Member of the U.S. House of Representatives from Maryland's 4th district
- In office March 4, 1889 – March 3, 1891
- Preceded by: Isidor Rayner
- Succeeded by: Isidor Rayner

Personal details
- Born: September 18, 1856 Baltimore, Maryland, U.S.
- Died: March 22, 1924 (aged 67) Baltimore, Maryland, U.S.
- Resting place: Loudon Park National Cemetery, Baltimore, Maryland, U.S.
- Party: Republican
- Alma mater: Williston Academy Amherst College University of Maryland, Baltimore
- Profession: Politician, lawyer, judge

= Henry Stockbridge Jr. =

American judge

Henry Stockbridge Jr. (September 18, 1856 – March 22, 1924) was a U.S. Representative from Maryland.

Born in Baltimore, Maryland, Stockbridge attended public and private schools and Williston Academy of Easthampton, Massachusetts.
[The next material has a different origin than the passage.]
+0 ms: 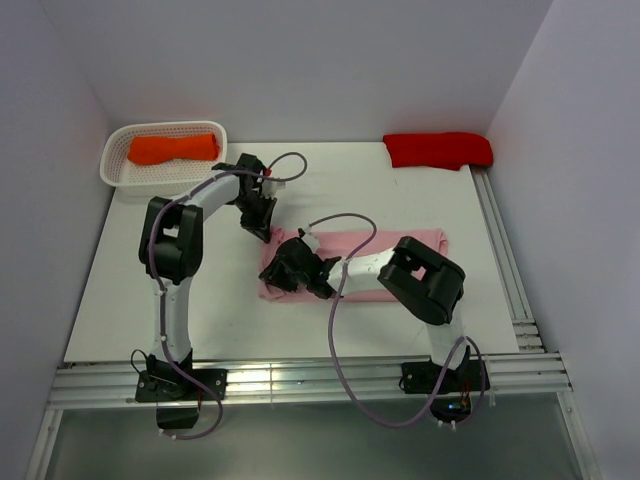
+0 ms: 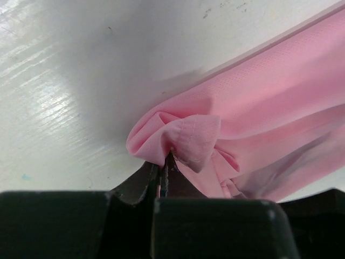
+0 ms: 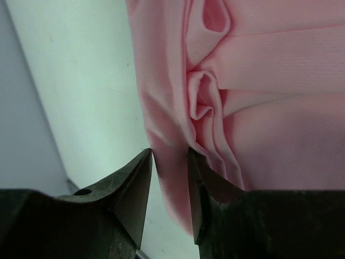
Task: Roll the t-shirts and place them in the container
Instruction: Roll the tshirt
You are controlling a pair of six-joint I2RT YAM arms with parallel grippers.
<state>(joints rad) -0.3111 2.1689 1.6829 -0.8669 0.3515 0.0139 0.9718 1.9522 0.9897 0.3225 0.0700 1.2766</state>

He graduated from Amherst College in 1877, where he was a member of Chi Phi fraternity. He attended law school at the University of Maryland at Baltimore and graduated in 1878. He was admitted to the bar in the latter year and commenced practice in Baltimore. He was also employed on the editorial staff of the Baltimore Herald and later with the Baltimore American. He was appointed as an examiner in equity by the supreme bench of Baltimore in December 1882.

Stockbridge was elected as a Republican to the Fifty-first Congress (March 4, 1889 – March 3, 1891), but declined to be a candidate for renomination in 1890. Afterwards, he served as United States commissioner of immigration for the port of Baltimore from 1891 to 1893.

He was a member of the General Society of Colonial Wars and served as the 14th President General of the National Society of Sons of the American Revolution.

Stockbridge was elected judge of the supreme bench of Baltimore in November 1896 and served until 1911, and was a Regent of the University of Maryland from 1907 to 1920. He was appointed judge of the Maryland Court of Appeals on April 13, 1911, and was elected in November 1911 for a term of fifteen years. He died in Baltimore, and is interred in Loudon Park National Cemetery.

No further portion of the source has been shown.